**EXERCISE DETAILS**
Your copy should begin at the line containing "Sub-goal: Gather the" and end at the last line of the records; transcribe those lines exactly and leave out every picture.

_ _ _

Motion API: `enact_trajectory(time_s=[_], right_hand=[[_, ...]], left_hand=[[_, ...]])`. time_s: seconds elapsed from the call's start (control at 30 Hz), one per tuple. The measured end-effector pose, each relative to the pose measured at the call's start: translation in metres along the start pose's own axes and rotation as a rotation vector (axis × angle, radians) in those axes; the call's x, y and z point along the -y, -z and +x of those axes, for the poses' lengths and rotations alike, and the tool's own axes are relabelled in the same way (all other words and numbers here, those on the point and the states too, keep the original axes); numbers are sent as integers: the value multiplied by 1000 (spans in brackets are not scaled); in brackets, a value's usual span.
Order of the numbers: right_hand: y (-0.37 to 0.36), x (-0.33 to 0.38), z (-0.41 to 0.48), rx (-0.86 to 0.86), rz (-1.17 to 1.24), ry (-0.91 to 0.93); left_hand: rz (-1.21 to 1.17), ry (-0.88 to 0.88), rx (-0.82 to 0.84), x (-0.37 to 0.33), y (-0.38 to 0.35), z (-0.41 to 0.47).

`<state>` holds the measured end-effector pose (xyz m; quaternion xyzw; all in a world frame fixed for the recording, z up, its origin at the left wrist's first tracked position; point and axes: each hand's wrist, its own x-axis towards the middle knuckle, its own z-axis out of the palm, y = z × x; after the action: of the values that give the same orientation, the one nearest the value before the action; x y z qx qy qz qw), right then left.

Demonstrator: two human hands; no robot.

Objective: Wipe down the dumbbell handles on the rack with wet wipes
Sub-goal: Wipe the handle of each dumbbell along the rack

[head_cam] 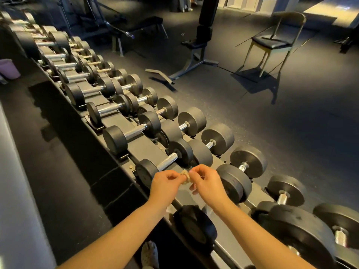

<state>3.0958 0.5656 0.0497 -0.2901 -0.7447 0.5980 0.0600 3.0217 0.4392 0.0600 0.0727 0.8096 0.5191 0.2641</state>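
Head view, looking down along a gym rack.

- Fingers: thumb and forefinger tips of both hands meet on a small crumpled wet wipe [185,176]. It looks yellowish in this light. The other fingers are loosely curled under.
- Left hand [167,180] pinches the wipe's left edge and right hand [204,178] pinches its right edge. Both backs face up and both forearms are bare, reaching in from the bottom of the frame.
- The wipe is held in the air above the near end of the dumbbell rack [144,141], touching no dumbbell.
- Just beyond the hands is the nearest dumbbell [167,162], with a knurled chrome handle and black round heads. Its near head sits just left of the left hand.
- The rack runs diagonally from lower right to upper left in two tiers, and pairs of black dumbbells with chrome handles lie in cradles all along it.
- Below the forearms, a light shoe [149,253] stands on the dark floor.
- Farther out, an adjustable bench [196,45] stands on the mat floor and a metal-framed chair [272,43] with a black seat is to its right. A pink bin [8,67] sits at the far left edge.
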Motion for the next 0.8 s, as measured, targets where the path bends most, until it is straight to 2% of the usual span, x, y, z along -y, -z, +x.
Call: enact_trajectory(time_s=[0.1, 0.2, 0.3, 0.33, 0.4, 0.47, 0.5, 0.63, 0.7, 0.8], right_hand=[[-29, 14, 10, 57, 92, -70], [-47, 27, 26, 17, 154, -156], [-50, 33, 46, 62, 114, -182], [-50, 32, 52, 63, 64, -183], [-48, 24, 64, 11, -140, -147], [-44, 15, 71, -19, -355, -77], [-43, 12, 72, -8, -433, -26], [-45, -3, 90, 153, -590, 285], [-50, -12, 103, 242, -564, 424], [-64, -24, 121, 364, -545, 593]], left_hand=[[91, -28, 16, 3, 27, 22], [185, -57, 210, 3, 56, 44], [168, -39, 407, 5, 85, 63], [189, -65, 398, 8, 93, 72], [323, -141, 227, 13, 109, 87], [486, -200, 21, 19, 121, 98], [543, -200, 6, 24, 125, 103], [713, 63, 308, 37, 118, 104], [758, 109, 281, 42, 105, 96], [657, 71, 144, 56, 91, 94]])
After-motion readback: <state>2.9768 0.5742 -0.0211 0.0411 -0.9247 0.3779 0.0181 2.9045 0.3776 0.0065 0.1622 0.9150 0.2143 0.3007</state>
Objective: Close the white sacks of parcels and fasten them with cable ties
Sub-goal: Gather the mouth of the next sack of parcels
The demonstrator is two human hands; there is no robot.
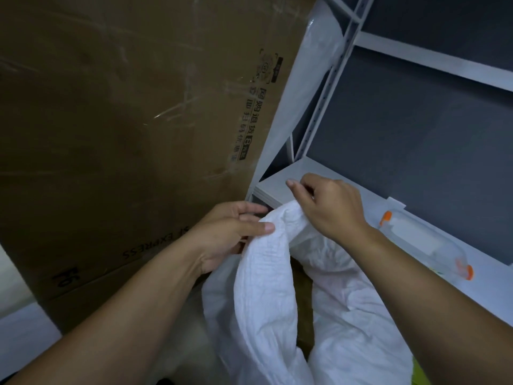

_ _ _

**TASK SOLUTION**
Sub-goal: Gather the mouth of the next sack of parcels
The demonstrator is two human hands; there is no robot.

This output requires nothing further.